Neurocognitive Endophenotypes in CGG KI and Fmr1 KO Mouse Models

What I Have Been Up To!

So in this post I want to talk about a theoretical review paper I published this last month. This paper is important to me for a couple of reasons: 1) It serves as a logical extension to my theoretical work wherein I first claimed to demonstrate a behavioral endophenotype in CGG KI mice Link, Link. I suggested in this paper that I would be able to predict where the Fmr1 KO would compare based on the molecular genetics. And 2) The data I used in this review came from a series of studies from another laboratory using behavioral tasks I developed See Earlier Post.
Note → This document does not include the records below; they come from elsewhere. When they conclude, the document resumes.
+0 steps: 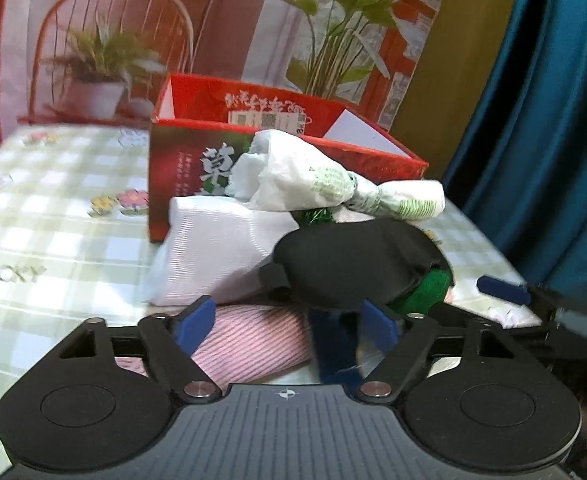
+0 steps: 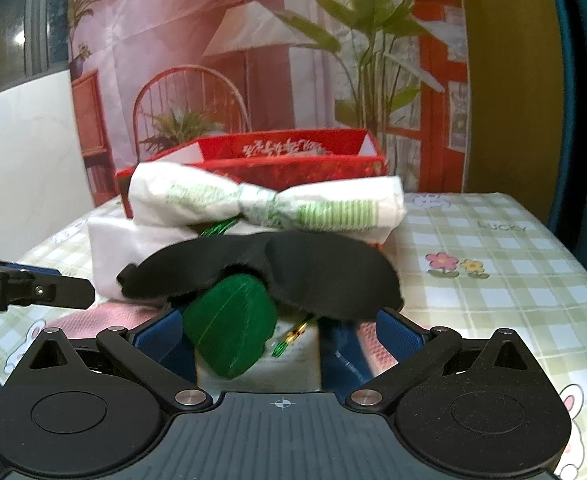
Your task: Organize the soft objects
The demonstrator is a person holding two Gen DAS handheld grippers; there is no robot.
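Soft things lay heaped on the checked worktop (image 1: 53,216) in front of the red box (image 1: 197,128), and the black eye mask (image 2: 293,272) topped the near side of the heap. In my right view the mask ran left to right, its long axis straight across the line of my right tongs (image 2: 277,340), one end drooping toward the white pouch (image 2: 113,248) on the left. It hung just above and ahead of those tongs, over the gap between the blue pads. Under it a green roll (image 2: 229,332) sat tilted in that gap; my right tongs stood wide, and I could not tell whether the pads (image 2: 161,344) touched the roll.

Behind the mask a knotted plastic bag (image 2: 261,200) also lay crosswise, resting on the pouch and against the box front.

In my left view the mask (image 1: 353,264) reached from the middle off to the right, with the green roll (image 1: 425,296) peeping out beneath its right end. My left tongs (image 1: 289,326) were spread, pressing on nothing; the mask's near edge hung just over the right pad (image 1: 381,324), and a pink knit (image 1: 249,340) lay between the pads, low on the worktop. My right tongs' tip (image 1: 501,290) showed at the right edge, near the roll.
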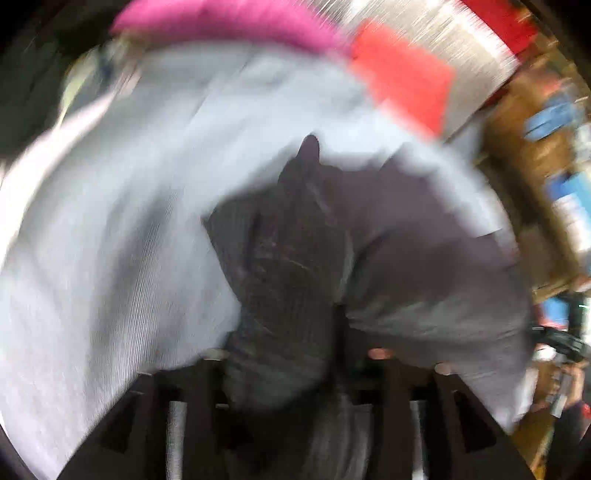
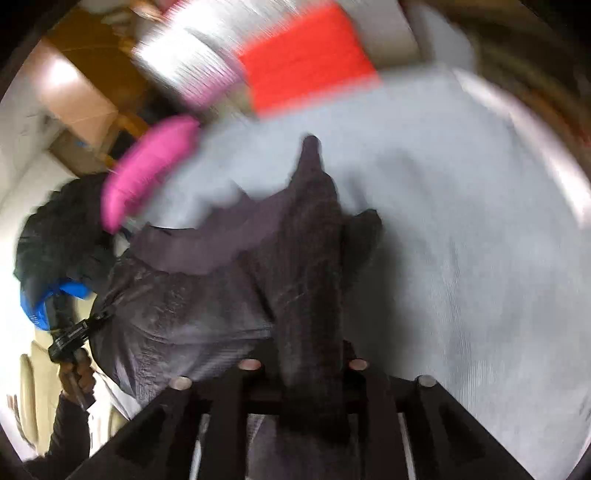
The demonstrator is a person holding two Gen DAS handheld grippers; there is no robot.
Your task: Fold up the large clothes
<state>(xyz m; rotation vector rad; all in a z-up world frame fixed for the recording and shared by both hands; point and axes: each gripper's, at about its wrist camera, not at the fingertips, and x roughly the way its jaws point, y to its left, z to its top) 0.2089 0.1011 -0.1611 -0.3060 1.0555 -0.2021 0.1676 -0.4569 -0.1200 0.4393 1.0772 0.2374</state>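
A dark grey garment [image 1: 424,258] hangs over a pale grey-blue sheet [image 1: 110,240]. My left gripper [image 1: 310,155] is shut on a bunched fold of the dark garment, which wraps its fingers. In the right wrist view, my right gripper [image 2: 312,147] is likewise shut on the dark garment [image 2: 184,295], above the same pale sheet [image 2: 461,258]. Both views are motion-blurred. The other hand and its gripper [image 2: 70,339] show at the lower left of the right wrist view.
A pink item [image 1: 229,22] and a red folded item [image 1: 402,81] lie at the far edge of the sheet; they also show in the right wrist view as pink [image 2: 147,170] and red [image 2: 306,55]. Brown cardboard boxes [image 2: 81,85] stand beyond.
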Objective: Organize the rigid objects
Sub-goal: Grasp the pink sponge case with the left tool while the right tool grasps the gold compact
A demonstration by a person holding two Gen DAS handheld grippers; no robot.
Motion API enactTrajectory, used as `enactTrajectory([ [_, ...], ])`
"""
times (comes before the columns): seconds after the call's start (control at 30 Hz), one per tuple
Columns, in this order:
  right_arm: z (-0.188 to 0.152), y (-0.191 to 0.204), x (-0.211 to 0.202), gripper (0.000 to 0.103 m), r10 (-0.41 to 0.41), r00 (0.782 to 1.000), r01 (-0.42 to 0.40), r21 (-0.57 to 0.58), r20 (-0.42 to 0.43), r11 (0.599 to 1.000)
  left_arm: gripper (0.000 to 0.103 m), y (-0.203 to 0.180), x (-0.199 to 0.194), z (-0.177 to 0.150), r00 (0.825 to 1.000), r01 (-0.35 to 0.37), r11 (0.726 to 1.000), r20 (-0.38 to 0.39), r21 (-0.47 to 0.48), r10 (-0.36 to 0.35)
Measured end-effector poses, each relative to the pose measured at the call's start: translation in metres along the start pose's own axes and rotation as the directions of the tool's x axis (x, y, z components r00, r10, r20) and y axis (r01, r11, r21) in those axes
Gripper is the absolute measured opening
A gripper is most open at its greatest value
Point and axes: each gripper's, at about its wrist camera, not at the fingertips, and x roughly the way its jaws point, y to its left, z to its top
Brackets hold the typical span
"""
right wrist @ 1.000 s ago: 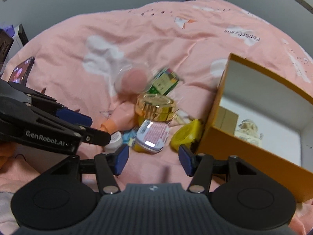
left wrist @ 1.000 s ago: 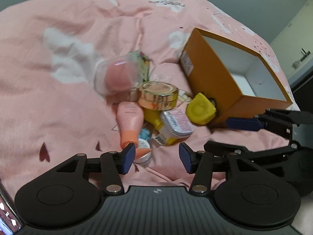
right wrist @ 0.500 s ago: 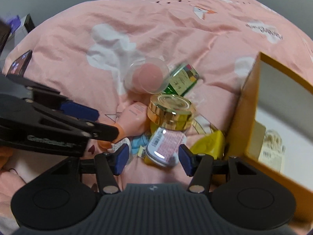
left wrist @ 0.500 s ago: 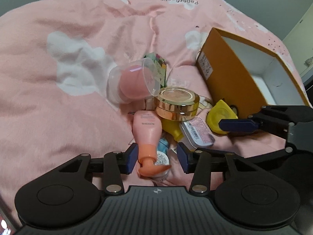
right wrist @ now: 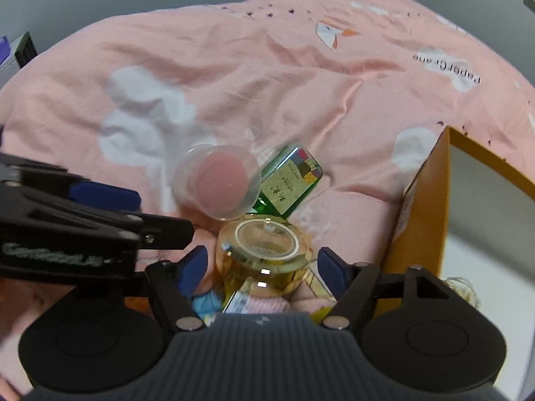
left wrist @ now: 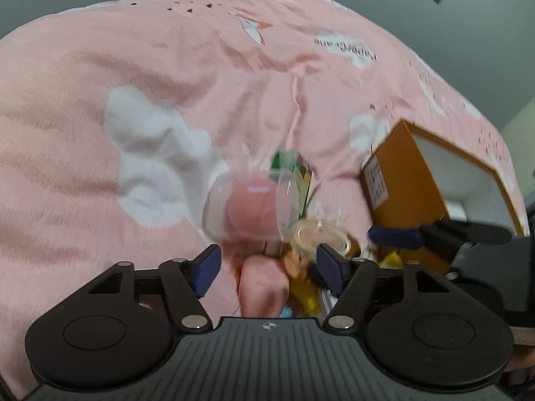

The new paper of mine that I am writing about in this post is “Neurocognitive endophenotypes in CGG KI and Fmr1 KO mouse models of Fragile X-Associated Disorders: an analysis of the state of the field”. It is in F1000Research and is open access-thus free to download.

What Did I Study and Why?

My primary focus in this review was to bolster a theory that I developed with a colleague at UC Davis, that of behavioral endophenotyping of mouse disease models. I extended my findings in the CGG KI mouse model of the Fragile X Premutation to include the Fmr1 mouse model of Fragile X Syndrome (Note, the paper I refer to defines these terms, so I will defer you there rather than explain the genetics here).

What I mean by behavioral endophenotyping is the process by which a researcher uses a set of tasks to test specific disease-related hypotheses in a mouse model. These hypotheses include neuropathological data, cognitive/psychiatric/behavioral data, as well as any medical co-morbidities present in the population. Often times, we see these features in a human clinical population, but we are not able to specifically design experiments to test what underlie these pathology and what cellular mechanisms are involved.

For Fragile X-Associated Disorders, a colleague at UC Davis, Tony Simon, proposed that the fragile X population had fundamental impairments in spatial and temporal attention, such that they needed larger spatial or temporal differences between items in memory to distinguish them. As his lab pursued this question in human Fragile X Premutation carriers, I used a mouse model of the Premutation, the CGG KI mouse.

My Innovative Approach

While at UC Davis, I developed a battery of tests for the CGG KI mouse that evaluated the resolution of spatial and temporal processing/memory/attention in mice. Using these tasks, I demonstrated that there were clear spatiotemporal processing deficits in the CGG KI mice, as well as some low level motor deficits. I also demonstrated that the brain and organ pathology associated with the Fragile X Premutation was also present in the CGG KI mouse model. Unfortunately, I did not have access to the Fmr1 KO mouse model of fragile X syndrome, so I was unable to fully evaluate the neurocognitive endophenotyping theory across the range of Fragile X-Associated disorders. So instead, I proposed what I thought the results would be and left it to someone that had access to this mouse to go ahead and do the experiments.

Well, they did! I was so giddy I blogged about it!

Richard Jope’s lab at the University of Miami did the research I was hoping someone would do. They specifically used the experiments I developed for the CGG KI mice without modifying the protocols, and tested the Fmr1 KO mouse. Based on the graphs in these papers, it appeared that the Fmr1 mouse’s behavioral performance fell precisely where I had predicted it would Link, Link.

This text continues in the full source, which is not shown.